Problem description:
Find the word "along" in the data below and copy each line that holds it.
──────── Available data ────────
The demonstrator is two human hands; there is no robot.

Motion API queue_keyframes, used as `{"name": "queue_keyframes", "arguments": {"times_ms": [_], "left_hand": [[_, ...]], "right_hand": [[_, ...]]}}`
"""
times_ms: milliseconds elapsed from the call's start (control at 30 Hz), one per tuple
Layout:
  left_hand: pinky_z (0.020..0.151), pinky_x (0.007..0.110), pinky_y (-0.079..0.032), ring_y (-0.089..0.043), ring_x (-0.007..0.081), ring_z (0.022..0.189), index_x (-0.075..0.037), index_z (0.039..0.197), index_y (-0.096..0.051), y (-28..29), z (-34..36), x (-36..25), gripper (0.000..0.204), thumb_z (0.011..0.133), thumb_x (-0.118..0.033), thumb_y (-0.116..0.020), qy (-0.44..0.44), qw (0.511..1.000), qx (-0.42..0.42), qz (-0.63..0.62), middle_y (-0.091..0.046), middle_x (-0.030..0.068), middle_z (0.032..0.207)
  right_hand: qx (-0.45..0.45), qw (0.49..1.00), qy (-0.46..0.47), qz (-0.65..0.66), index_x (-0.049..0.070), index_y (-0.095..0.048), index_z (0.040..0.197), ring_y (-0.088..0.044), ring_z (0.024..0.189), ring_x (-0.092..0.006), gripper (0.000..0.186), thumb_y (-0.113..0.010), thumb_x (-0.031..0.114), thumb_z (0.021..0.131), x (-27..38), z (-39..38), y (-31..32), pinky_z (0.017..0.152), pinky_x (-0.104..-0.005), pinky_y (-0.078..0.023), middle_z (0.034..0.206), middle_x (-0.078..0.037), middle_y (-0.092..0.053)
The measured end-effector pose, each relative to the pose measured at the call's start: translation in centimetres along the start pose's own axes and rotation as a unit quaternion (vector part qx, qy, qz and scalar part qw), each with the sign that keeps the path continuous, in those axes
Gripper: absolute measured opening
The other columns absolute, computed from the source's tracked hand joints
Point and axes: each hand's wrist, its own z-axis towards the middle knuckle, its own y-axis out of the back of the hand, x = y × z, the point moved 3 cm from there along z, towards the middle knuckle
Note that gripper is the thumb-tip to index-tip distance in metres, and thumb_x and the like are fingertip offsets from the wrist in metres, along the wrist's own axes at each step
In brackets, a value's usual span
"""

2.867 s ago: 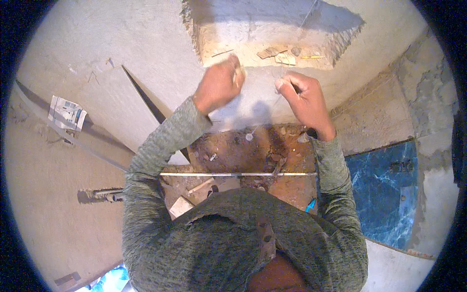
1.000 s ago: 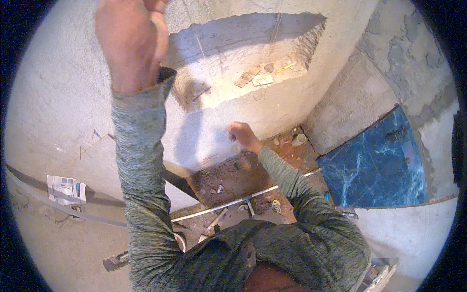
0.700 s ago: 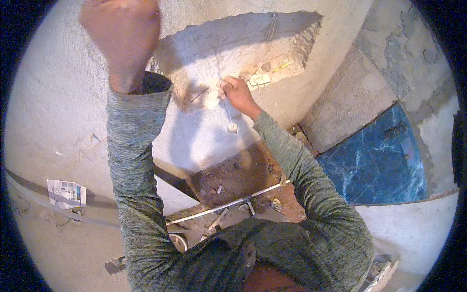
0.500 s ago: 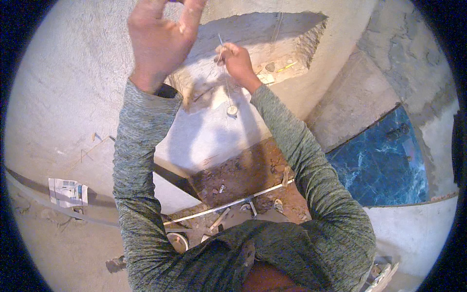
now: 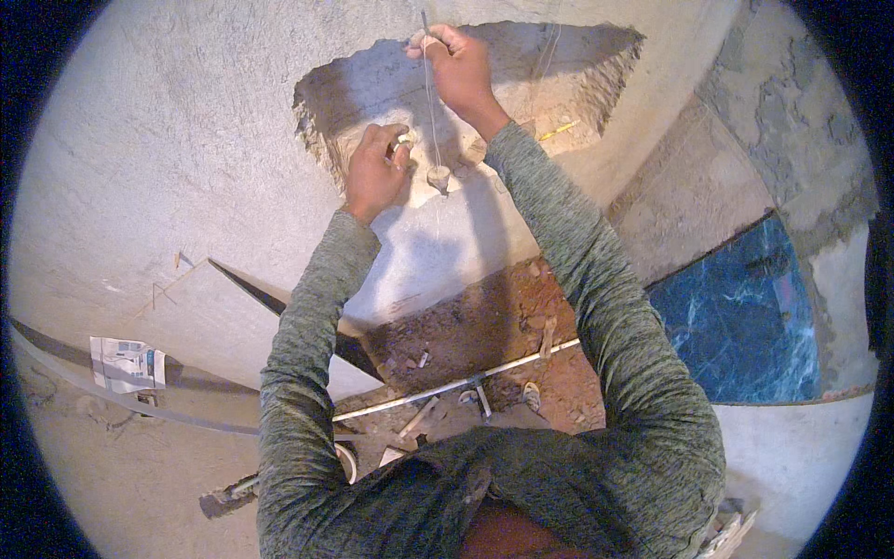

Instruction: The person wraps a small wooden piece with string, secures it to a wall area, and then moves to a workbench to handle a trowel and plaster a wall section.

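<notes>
My right hand (image 5: 456, 74) is raised at the top of a rough-edged recess (image 5: 587, 79) in the wall, its fingers closed on a thin string with a short slim rod (image 5: 424, 19) at its top. From the string hangs a small round pale weight (image 5: 438, 179) in front of the recess. My left hand (image 5: 377, 168) is just left of the string, fingers curled round a small pale thing that I cannot make out. A yellow pencil-like stick (image 5: 559, 130) lies on the recess's ledge, right of my right wrist.
A leaning pale board (image 5: 205, 307) and a printed paper (image 5: 126, 363) are at the left. Blue marbled tile (image 5: 736, 317) is on the right. A long white bar (image 5: 447, 382) crosses below, over rubble-strewn ground (image 5: 419, 345), with a bucket-like container (image 5: 346, 461) near my body.
My left hand has come down from high at the top left to beside the string. My right hand has risen to the recess's top, lifting the hanging weight with it.
</notes>
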Motion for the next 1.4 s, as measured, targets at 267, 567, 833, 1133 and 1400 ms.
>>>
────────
The answer:
The measured end-effector pose, each relative to the pose measured at the call's start: translation in centimetres along the start pose's own axes and rotation as a unit quaternion (vector part qx, qy, qz and scalar part qw), each with the sign that keeps the path continuous, in those axes
Point and axes: each hand's wrist, its own z-axis towards the middle knuckle, its own y-axis out of the back of the hand, x = y × z, the point moved 3 cm from there along z, towards the middle knuckle
Note that gripper is the thumb-tip to index-tip distance in metres, and thumb_x and the like are fingertip offsets from the wrist in metres, along the wrist's own axes at each step

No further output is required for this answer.